__TASK REQUIREMENTS__
Hand back every line from the beginning of the data below through the line containing "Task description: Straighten", word for word and free of pictures.

● ● ● ●

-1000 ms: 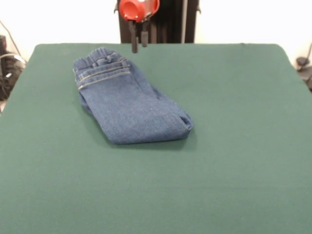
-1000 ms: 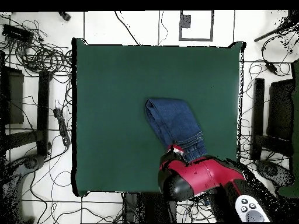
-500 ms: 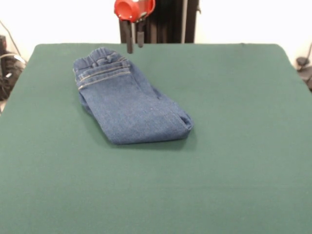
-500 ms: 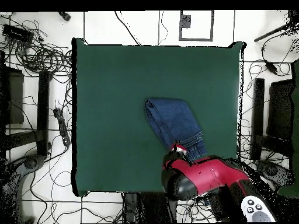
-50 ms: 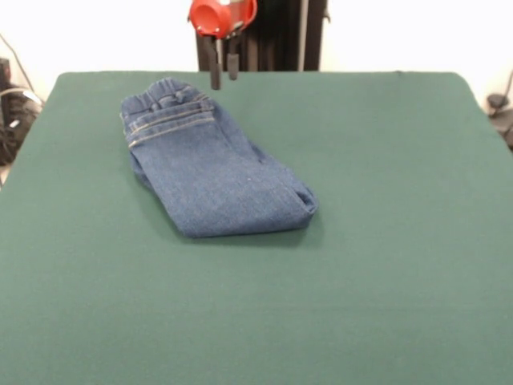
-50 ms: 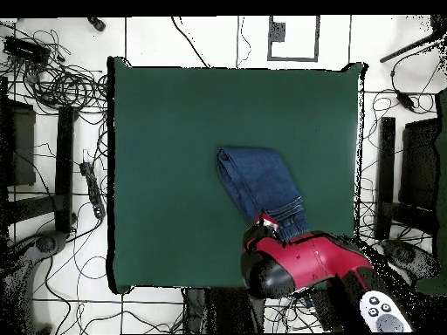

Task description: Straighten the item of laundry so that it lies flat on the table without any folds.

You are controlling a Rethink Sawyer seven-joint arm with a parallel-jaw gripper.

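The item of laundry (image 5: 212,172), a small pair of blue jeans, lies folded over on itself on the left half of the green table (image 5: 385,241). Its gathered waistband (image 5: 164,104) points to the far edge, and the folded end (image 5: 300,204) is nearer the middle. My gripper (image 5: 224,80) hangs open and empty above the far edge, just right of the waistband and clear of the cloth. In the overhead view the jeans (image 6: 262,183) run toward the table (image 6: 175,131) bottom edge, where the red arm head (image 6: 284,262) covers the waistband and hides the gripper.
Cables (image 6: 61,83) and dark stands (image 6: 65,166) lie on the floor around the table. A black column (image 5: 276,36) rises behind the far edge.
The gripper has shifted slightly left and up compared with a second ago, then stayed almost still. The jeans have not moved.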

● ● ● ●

__YOUR SOLUTION__
-1000 ms: 
-1000 ms: 
-500 ms: 
-500 ms: 
-50 ms: 
-50 ms: 

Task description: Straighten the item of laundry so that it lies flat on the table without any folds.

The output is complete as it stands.